NOAA-EMC / GSI

Gridpoint Statistical Interpolation
GNU Lesser General Public License v3.0
64 stars 146 forks source link

investigation of unexpected behavior of ctest rrfs_3denvar_rdasens #766

Open TingLei-NOAA opened 1 month ago

TingLei-NOAA commented 1 month ago

As Peter Johnsen via orion help desk suggested and @RussTreadon-NOAA helped , the behavior of regional GSI after the orion upgrading is being investigate in relation to the issues, found on hercules, of the netcdf error (when I_MPI_EXTRA_FILESYSTEM) /or unproducible issues (https://github.com/NOAA-EMC/GSI/issues/697), it is found rrfs_3denvar_rdasens_loproc_updat would become idle (not finished in 1 hour 30 min) using 4 nodes and ppn=5. I have to follow the recent set up: 3 nodes , ppn=40 on hera given by @hu5970 and the job could finish successfully.
It is not clear to me what caused this and if it is an spontaneous issue (since on other complaints on this up to now) and this issue is to facilitate collaborative investigation into this issue. In addition GSI developers mentioned in the above, I 'd also like to bring this to the attention of @ShunLiu-NOAA @DavidHuber-NOAA .

RussTreadon-NOAA commented 1 month ago

Thank you @TingLei-NOAA for opening this issue. This is a known problem. Please see discussions in

RDHPCS ticket #2024062754000098 has also been opened.

GSI PR #764 was merged into develop at EIB's request.

ShunLiu-NOAA commented 1 month ago

@TingLei-NOAA and @RussTreadon-NOAA Thank you for the head-up. Since there is a RDHPCS ticket, we can wait for the further action from RDHPCS.

TingLei-NOAA commented 1 month ago

@RussTreadon-NOAA Thanks for those info. I will study updates with those issues carefully first. @ShunLiu-NOAA I begin to think , maybe this issue is not specific to orion, since I see the similar set up ( more than 100 mpi processes are needed while the nodes numbers are maybe smaller ( so seems not memory issue) are made for other machines like hera/wcoss2. It is also found if the "fed" obs is not used and fed model fields are not included in the control/state variables, this rrfs test works "normally" (using similar mpi task setup as hafs and previous fv3lam test) . I will do some further digging and see what I could get.

TingLei-NOAA commented 1 month ago

It is confirmed the same behavior on hera (when ppn=5; nodes=4) , the rrfs_3denvar_rdasens_lopupdat became idle. Seems the issue occurs in the parallel reading of physvar files (dbz and fed). One mpi process failed to finish processing all levels assigned to them.

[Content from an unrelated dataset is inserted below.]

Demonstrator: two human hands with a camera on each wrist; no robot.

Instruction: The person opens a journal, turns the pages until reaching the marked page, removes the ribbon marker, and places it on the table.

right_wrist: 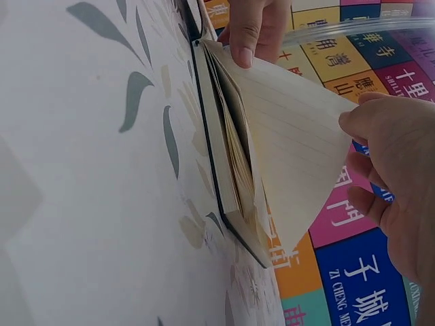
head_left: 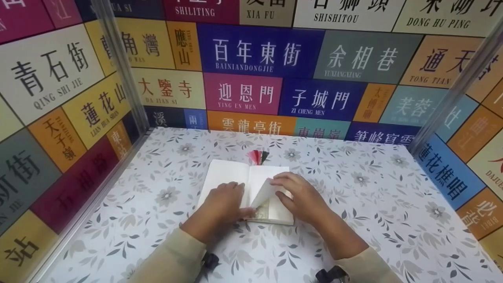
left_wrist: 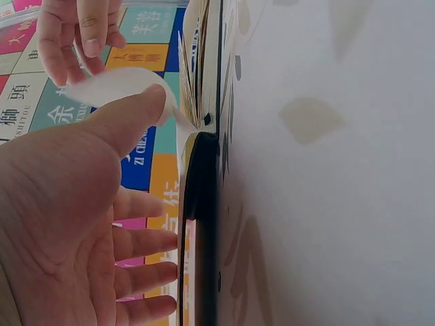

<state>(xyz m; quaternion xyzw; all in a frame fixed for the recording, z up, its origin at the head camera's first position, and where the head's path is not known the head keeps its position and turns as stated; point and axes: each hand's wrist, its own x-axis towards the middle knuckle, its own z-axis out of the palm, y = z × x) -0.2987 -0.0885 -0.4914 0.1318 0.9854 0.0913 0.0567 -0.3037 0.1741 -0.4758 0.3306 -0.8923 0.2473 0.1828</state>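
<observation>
An open notebook with a dark cover lies on the table. My left hand rests on its left page with fingers extended, and the thumb reaches over the gutter at the lower edge. My right hand pinches the outer edge of a right-hand page between thumb and fingers. That page is lifted and curls up towards the spine; faint ruled lines show on it in the right wrist view. A fan of pink, red and dark green strips sticks out past the notebook's top edge.
The table wears a white cover with grey leaves and flowers. Panels of coloured street-name signs stand behind it and along both sides. Clear upright strips run at the corners. Dark straps circle both sleeved wrists.
</observation>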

TingLei-NOAA commented 1 month ago

An update: It is confirmed this ctest rrfs_3denvar_rdasens would pass using 20 mpi tasks on wcoss2. (while it would fail on both hera and orion with the newer compiler (upgraded Rocky 9) Using 20 tasks, GSI would become idle on the 9 th mpi rank when it began to deal with fed variables of the level 1 (https://github.com/TingLei-daprediction/GSI/blob/dd341bb6b3e5aca403f9f8ea0a03692a397f29e9/src/gsi/gsi_rfv3io_mod.f90#L2894) after successfully reading in a few levels of dbz variables.

For being now, we could use the similar task numbers as on hera to let this ctest pass. But i think further investigation will be helpful. I will have more discussions (some off-line) with colleagues while I might submit a ticket for this problem).

TingLei-NOAA commented 1 month ago

An ticket with orion had been opened. A self-contained test case on hera to reproduce this issue was created and sent to R. Reddy at the helpdesk (Thanks a lot!)

RussTreadon-NOAA commented 2 weeks ago

@TingLei-NOAA , what is the status of this issue?

TingLei-NOAA commented 2 weeks ago

@RussTreadon-NOAA I will follow on this and come back when I have more updates to share.